Assignment » Please set down exactly the lines of the listing below from the line containing "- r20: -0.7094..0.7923" through the line containing "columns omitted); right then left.", both lines included, leaving out all other lines.

Listed records »

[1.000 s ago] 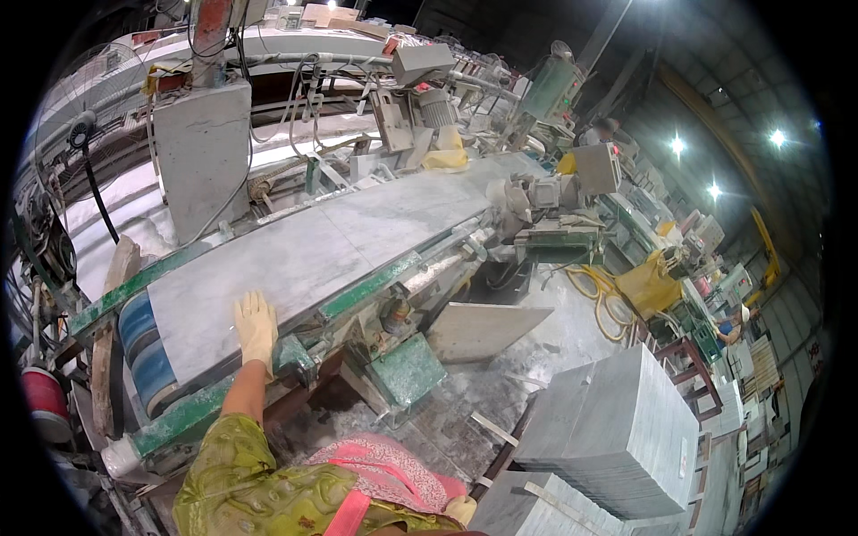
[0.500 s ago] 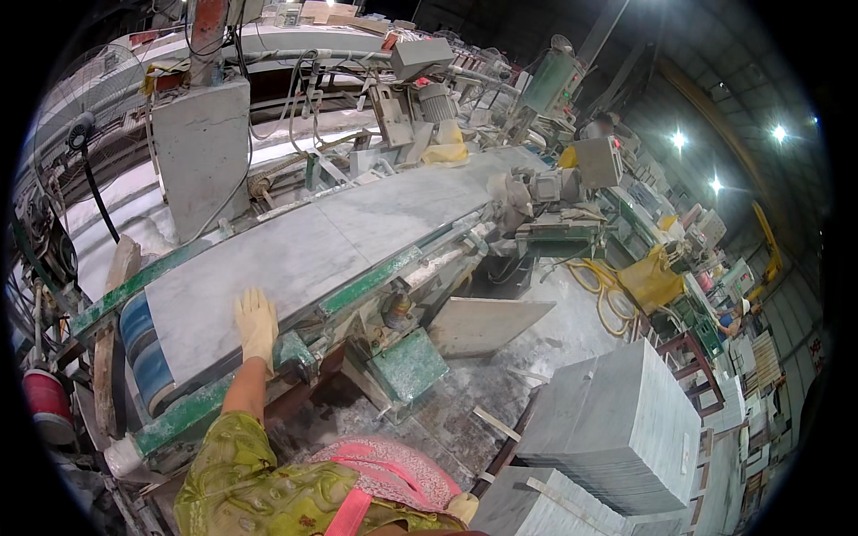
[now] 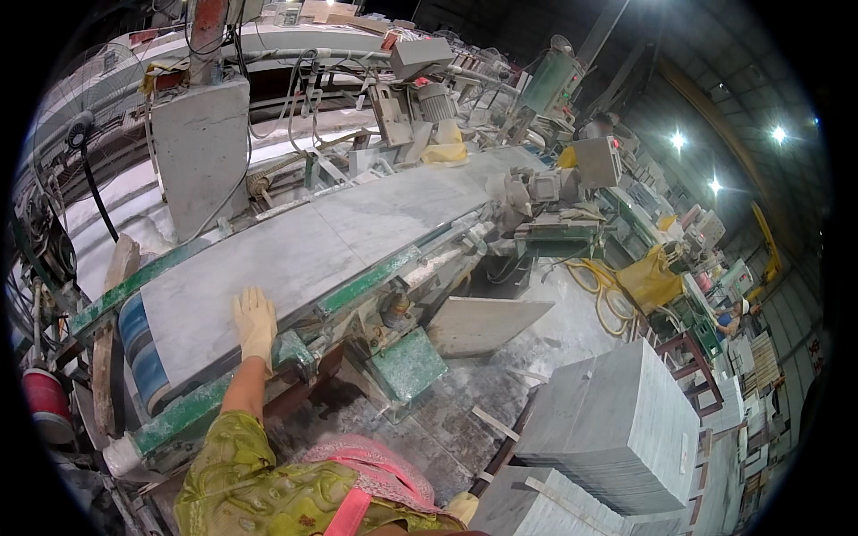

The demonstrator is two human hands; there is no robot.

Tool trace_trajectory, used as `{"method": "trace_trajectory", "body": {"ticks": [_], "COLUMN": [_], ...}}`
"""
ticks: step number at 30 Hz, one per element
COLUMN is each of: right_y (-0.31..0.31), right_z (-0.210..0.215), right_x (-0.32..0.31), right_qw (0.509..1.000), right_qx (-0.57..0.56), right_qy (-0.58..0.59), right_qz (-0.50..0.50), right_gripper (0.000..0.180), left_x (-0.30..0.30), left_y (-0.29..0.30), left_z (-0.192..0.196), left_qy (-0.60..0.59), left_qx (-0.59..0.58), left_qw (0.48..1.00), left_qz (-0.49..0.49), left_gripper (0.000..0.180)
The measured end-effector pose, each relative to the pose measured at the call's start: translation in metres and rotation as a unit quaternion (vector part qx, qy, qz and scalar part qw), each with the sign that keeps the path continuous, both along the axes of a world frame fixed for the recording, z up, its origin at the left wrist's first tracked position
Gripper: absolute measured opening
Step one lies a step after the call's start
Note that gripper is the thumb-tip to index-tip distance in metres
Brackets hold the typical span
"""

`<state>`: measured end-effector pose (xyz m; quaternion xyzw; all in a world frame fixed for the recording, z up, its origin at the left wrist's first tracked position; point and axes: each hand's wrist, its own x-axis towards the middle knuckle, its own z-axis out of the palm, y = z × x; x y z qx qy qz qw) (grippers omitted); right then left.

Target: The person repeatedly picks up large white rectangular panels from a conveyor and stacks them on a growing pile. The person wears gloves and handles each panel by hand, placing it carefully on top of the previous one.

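My left hand (image 3: 255, 323), in a pale cream glove, lies flat with fingers stretched on the near part of a white-grey marble slab (image 3: 237, 277). The slab rests on a conveyor with blue rollers (image 3: 143, 353) at its near left end. Behind it, past a thin seam, lies a second marble slab (image 3: 393, 196). Only a bit of my right hand (image 3: 463, 507), also gloved, shows at the lower edge beside a stack of slabs (image 3: 608, 420); its fingers are hidden.
Green rails (image 3: 188, 411) run along the conveyor. A loose slab (image 3: 487, 323) leans beside the machine's green box (image 3: 407, 364). Yellow hose (image 3: 608, 290) coils on the floor. A grey column (image 3: 201, 161) stands behind the conveyor. Far right, a person in a white helmet (image 3: 735, 313) is visible.
The slabs have shifted slightly left toward the blue rollers, and my left hand has moved a little the same way, still on the slab. My right hand stays at the lower edge.
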<state>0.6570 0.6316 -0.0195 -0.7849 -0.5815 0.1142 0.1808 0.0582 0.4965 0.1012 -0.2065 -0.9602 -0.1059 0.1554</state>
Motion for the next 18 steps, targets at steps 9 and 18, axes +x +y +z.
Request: {"method": "trace_trajectory", "body": {"ticks": [9, 18], "right_y": [-0.001, 0.001], "right_z": [0.007, -0.002], "right_x": [-0.004, 0.003], "right_qw": [1.0, 0.998], "right_qx": [-0.004, 0.021], "right_qy": [0.005, 0.053], "right_qz": [-0.02, 0.002], "right_gripper": [0.035, 0.031], "left_x": [-0.004, -0.002], "left_y": [0.001, 0.002], "left_z": [-0.008, -0.005], "left_qy": [0.008, 0.006], "left_qx": [-0.005, -0.001], "left_qw": [1.0, 1.0], "left_qz": [0.003, -0.003], "left_gripper": [0.05, 0.05]}}
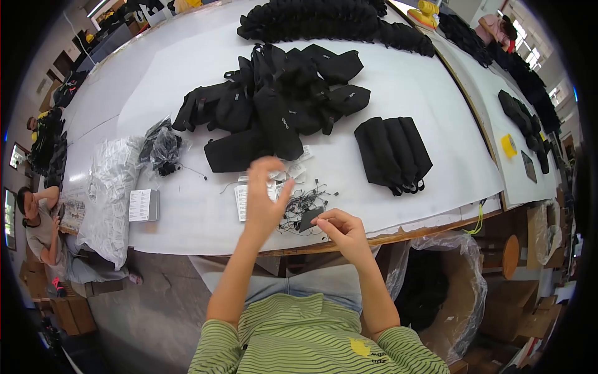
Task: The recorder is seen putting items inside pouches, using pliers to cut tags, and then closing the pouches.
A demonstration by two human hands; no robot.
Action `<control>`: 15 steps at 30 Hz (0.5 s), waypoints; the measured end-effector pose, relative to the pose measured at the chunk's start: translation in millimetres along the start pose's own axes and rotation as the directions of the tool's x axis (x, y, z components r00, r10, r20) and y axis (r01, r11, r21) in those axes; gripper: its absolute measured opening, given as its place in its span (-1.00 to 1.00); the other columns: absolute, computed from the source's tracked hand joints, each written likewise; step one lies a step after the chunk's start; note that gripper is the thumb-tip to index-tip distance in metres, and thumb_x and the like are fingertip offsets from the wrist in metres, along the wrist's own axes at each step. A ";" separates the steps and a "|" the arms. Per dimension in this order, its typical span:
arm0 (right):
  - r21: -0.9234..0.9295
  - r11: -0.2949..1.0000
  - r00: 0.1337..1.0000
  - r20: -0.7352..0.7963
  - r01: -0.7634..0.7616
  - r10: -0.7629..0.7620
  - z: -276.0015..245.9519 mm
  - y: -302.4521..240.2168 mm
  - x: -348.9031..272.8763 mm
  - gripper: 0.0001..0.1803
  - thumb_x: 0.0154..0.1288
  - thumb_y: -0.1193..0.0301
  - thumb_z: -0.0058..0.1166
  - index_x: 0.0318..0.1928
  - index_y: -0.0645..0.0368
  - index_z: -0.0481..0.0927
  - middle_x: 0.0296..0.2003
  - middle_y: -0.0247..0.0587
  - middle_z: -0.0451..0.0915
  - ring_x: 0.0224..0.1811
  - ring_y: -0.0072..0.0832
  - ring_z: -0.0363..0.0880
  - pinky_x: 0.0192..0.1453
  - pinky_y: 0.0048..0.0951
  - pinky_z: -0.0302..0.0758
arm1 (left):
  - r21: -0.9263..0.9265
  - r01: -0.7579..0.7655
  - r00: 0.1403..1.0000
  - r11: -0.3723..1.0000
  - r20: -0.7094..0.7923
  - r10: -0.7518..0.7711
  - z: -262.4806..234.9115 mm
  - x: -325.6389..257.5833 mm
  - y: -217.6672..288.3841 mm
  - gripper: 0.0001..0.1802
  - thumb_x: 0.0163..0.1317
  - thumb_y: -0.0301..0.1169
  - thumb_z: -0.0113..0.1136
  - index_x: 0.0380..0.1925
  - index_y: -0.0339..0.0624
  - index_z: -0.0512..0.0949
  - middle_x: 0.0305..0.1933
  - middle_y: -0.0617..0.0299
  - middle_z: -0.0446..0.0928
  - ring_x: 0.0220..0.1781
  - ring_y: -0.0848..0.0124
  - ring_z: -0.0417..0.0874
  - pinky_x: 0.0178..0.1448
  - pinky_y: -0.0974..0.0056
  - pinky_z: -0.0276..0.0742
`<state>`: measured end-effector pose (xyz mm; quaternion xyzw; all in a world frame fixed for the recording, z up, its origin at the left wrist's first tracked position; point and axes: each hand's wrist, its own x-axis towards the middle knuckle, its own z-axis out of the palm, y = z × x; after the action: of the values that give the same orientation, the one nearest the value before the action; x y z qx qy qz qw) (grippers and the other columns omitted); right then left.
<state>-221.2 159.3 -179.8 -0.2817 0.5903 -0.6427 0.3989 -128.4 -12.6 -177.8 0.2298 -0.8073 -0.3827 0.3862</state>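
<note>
My right hand (341,232) pinches a small dark card tag (309,219) at the near edge of the white table (187,75). Thin black strings (306,201) lie in a tangle just beyond it. My left hand (265,196) is raised above the table with its fingers spread and nothing in it. Under it lie white paper tags (242,201). Farther out is a heap of black bags (280,103), and to the right a neat row of folded black pieces (393,151).
A clear plastic sack of white packets (112,193) and a white box (143,205) lie at the left. A plastic-lined bin (455,293) stands under the table's right end. A seated person (38,221) is at far left. More black goods line the far edge (336,25).
</note>
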 end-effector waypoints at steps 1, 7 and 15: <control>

Written answer »
  - r20: -0.7094..0.7923
  - r10: -0.7518..0.7711
  - z: -262.4806..234.9115 mm
  - x: -325.6389..257.5833 mm
  - y: -217.6672..288.3841 mm
  - gripper: 0.0001..0.1802
  - thumb_x: 0.0163..0.1317
  - thumb_y: -0.0301..0.1169
  - thumb_z: -0.0113..0.1136
  - index_x: 0.0380..0.1925
  - index_y: -0.0339..0.0624
  - index_z: -0.0512..0.0949
  - middle_x: 0.0305..0.1933
  - middle_y: -0.0617..0.0299
  - middle_z: -0.0446..0.0928
  - ring_x: 0.0220..0.1781
  - ring_y: -0.0848..0.0124
  - ring_z: -0.0417..0.0874
  - pinky_x: 0.0178..0.1448
  - pinky_y: -0.0974..0.0056
  - pinky_z: -0.0276..0.0742
`<state>`: measured end-effector pose (xyz mm; quaternion xyzw; all in a world frame fixed for the recording, z up, its origin at the left wrist's first tracked position; point and axes: each hand's wrist, its own x-axis towards the middle knuckle, its own z-axis out of the palm, y = z × x; after the action: of the values that give the same orientation, the one nearest the value before the action; x y z qx qy qz qw) (grippers and the other columns omitted); right then left.

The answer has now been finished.